Of course, she knew in part: this wasn’t the life she’d dreamed of having. Like her niece Bridget, she’d been sure she would leave Middleton behind and never be back except for visits. But after college she’d let herself get enveloped again by family. First a job at the café, the chance to be creative in the kitchen and the pleasure of seeing how her food was received. Wan lettuce and all-American comfort foods were gradually replaced by wraps, spinach andromaine salads and her signature soups. When the opportunity to buy the café came up, she’d still told herself this didn’t have to be permanent. She’d improve business and make a profit when she sold the café in turn. Perhaps she could start a restaurant in Seattle or San Francisco, or get a job as an executive chef.

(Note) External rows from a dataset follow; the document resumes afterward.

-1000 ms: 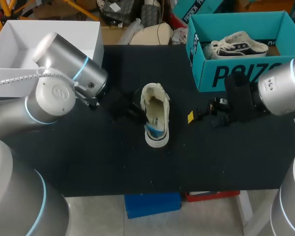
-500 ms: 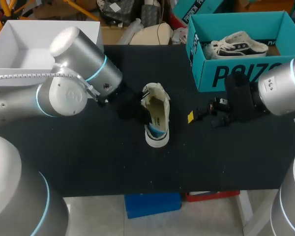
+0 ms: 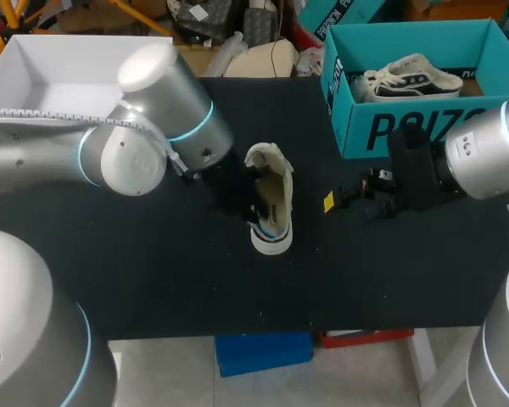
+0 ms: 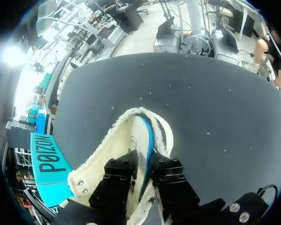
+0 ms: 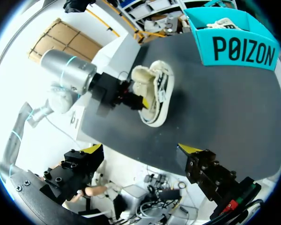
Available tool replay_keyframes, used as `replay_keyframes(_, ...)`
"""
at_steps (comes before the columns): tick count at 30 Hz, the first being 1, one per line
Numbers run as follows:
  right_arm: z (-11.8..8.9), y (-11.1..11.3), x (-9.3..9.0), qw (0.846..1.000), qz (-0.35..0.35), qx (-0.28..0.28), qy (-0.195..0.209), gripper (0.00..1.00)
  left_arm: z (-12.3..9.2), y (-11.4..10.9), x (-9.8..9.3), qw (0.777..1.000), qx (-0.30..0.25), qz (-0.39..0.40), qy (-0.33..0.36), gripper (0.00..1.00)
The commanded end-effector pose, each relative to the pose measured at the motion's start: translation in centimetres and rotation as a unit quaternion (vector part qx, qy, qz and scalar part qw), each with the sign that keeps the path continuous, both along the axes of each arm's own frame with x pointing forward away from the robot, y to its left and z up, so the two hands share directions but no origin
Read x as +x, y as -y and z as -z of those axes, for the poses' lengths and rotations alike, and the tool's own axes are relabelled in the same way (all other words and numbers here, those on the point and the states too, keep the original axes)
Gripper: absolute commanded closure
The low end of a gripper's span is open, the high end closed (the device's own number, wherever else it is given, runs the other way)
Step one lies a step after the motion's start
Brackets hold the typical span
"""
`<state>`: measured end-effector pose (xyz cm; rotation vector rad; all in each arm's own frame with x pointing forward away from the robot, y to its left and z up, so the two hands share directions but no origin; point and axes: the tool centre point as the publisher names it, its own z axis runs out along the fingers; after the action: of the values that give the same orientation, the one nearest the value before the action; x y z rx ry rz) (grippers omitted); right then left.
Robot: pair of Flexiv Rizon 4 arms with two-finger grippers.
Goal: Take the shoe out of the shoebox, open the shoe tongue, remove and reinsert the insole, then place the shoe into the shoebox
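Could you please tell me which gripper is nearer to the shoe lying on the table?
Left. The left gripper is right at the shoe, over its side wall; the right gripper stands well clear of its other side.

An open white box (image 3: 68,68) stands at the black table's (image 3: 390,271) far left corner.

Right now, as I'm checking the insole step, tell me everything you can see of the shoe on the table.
The shoe is a low cream canvas sneaker with frayed edges and a white rubber sole, sole down on the black table, apart from the shoebox. Its mouth gapes open, a blue insole showing inside. The left gripper is at the mouth; whether it grips is unclear.
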<state>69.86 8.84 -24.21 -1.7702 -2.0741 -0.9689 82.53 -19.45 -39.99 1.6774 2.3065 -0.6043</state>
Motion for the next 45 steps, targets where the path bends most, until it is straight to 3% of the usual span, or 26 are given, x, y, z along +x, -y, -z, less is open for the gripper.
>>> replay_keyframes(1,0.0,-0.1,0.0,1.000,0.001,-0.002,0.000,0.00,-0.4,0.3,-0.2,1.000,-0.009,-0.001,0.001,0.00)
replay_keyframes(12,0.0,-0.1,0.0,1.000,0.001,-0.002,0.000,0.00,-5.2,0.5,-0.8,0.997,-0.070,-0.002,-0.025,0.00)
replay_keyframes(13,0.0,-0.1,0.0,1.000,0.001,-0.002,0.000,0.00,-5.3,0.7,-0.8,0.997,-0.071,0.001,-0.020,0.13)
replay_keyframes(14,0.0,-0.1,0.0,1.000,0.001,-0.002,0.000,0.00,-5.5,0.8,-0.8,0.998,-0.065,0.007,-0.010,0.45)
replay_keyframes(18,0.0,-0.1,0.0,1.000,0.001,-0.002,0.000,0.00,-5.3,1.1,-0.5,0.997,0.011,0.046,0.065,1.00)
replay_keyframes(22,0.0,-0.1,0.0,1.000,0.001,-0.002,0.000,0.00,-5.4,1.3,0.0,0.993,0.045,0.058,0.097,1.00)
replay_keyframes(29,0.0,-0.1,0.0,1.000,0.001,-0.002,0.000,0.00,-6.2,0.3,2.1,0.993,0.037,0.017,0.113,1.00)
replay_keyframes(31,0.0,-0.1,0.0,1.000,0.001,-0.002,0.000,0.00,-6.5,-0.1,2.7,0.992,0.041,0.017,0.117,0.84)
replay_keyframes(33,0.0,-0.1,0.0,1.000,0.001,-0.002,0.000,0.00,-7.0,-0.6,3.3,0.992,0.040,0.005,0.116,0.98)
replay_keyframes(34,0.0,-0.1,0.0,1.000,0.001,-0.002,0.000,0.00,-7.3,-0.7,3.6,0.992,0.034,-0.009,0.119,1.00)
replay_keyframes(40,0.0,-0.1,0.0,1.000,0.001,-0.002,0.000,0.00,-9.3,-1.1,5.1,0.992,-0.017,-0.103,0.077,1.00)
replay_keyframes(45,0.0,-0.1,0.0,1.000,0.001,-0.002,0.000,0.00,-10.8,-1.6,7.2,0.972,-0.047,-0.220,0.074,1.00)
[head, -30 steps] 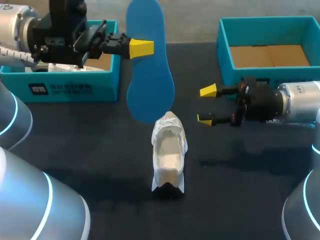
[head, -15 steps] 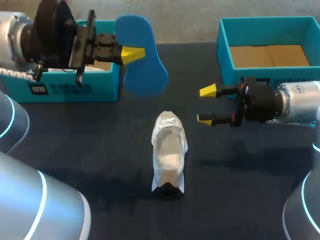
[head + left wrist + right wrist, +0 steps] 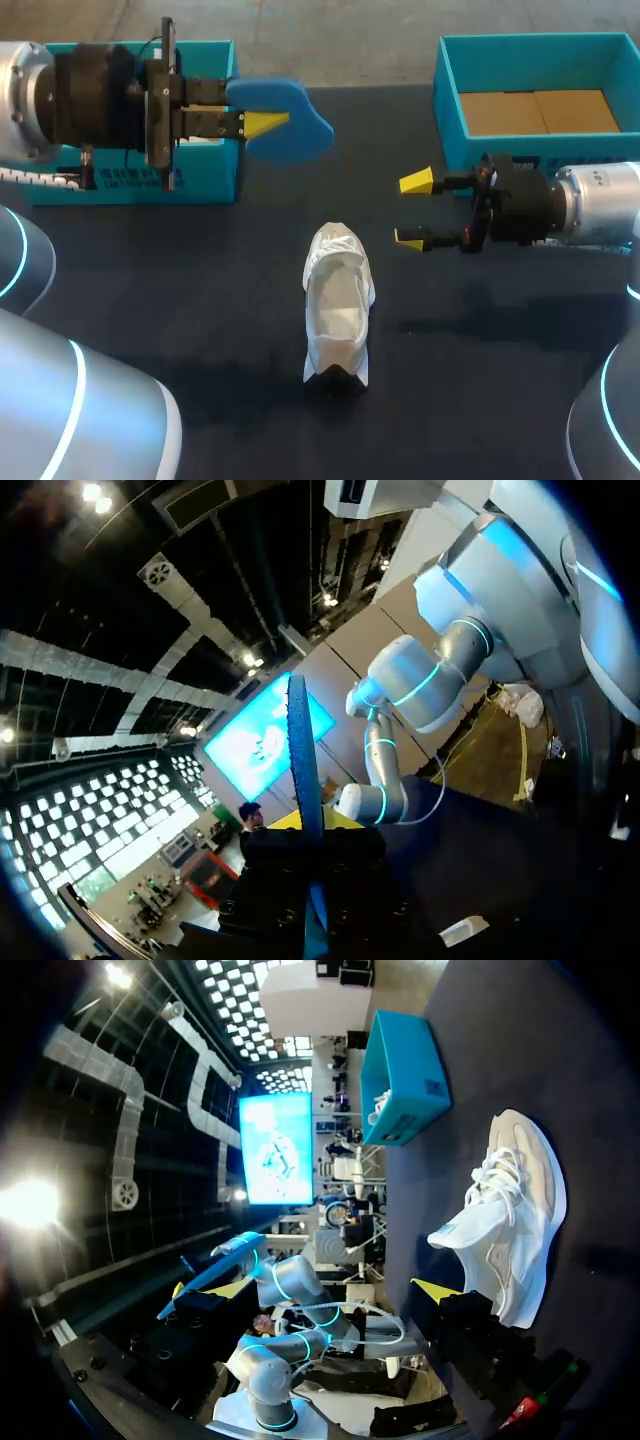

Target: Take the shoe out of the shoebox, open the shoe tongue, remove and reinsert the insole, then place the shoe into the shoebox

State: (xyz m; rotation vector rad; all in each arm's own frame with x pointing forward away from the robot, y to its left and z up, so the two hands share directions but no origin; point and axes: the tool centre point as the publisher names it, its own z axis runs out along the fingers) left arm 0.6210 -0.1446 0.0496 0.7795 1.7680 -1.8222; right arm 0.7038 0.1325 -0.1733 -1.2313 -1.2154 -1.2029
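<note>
Head view: the left tool [image 3: 252,124] pinches the blue insole [image 3: 292,118] in the air above the counter's [image 3: 200,300] far left. The shoe [image 3: 338,305] stands mid-counter, outside the shoebox [image 3: 448,110] at the far right corner. The right tool [image 3: 414,211] is spread and empty.

Left wrist view: the insole shows edge-on between the fingers.

Right wrist view: the shoe lies ahead.

Judged progress: unboxing and insole removal are done. Reinsertion and boxing remain.

The shoe [image 3: 338,305] looks like soft white cloth with woven laces, and the insole [image 3: 285,120] like matt blue foam. The shoebox [image 3: 452,110] is matt teal cardboard, plain brown inside. The table [image 3: 200,290] is dull and dark, and the right arm [image 3: 600,205] has a smooth, glossy shell.
</note>
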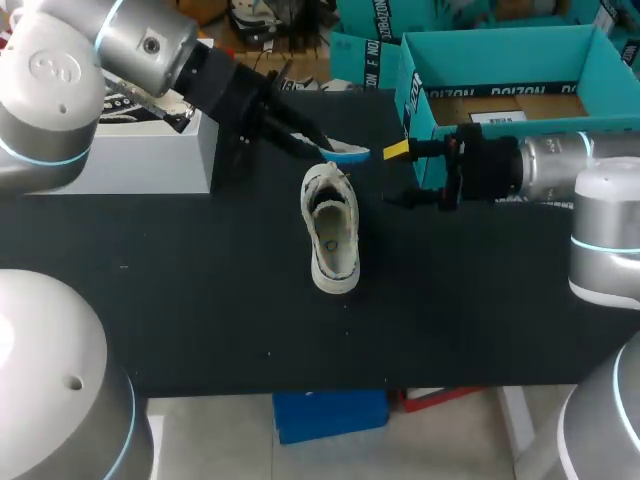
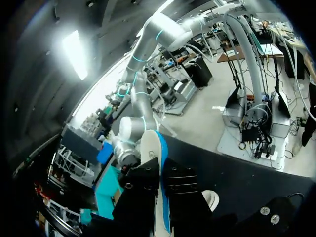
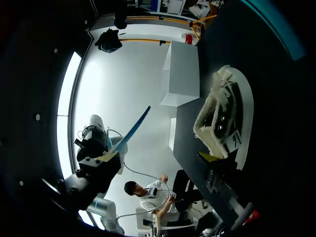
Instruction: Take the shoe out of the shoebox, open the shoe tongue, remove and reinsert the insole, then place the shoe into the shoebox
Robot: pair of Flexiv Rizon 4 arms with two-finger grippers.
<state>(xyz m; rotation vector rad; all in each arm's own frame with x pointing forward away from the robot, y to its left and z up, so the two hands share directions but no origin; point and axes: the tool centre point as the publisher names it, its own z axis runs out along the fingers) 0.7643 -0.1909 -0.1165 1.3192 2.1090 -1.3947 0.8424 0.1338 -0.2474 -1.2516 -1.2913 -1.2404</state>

Her hands went still as her chest filled with something very like panic. All of a sudden she had a terrible urge to turn the sign on the door to Closed, scrap preparation for dinner and just…run away.
Lucy grimaced. She was far too responsible to do any such thing. Okay, then; why not put the café up for sale and use the proceeds to travel for a couple of years? Give in to all the yearnings that made her so restless. Spend a year traveling between hostels in…Romania. Or Swaziland. Or…
The hat lady’s face popped into her mind, and a smile curved her mouth. England. How silly of me! Of course it has to be the British Isles. Images of thatched roofs and hedgerows, church spires and castle towers rose before her mind’s eye. Perhaps she would bike between villages, staying as long as she chose in each. She’d have to start over financially when she came home, if she ever came home, but she was young. At least she’d have lived a little before she settled into being a small-town businesswoman.
Elizabeth Barrett Browning would certainly approve.
Only a pair of tourists sat in front eating pie in the late afternoon when the front door opened so precipitously, the bell rattled and banged against the glass. Startled, Lucy let the dough she’d been kneading drop and peered over the divider between the kitchen and dining room.
It was George who’d rushed in, expression distraught. George, fifty-five and counting the years until retirement, who Lucy had believed had only one speed: measured, deliberate. George, who now let the door slam behind him with a bang.
“Lucy! Did you hear?”
Hands covered with flour, she used her shoulder to push the swinging door open and go into the dining room. She was vaguely aware that both the tourists and gray-haired Mabel, who was wiping down tables, had turned to stare. “Hear? Hear what?”
“The hat lady was hit crossing the highway.” His eyes were red-rimmed and he looked as if he might cry. “She was pushing her shopping cart, and apparently didn’t look. God.” He rubbed a hand over his face. “She’s not dead, but it doesn’t sound good.”
“Did they take her to the hospital?”
He nodded.
“But…she doesn’t have insurance.”
A silly thing to say, since the hat lady also didn’t have a name. Not a real name, one that was her own for sure.
“I didn’t hear anybody quibbling.” So he’d been to the hospital.
Lucy took a deep breath. “I’ll get over there as soon as I can.”
He nodded and left, perhaps to spread the word further.
Lucy called for Mabel to take over the dough, and remembered another line written by Elizabeth Barrett Browning, whose poetry she, too, had loved, back when she was romantic and firmly believed her path would take her far from too familiar Middleton.
Life, struck sharp on death,
Makes awful lightning.
ADRIAN RUTLEDGE was immersed in the notes his associates had made on legal precedents for a complex case that would be coming to trial next month when his phone rang. He glanced at it irritably; he’d asked Carol, his administrative assistant, not to interrupt him until his three o’clock appointment.
He reached for the phone immediately, however. She wouldn’t have bothered him without good reason.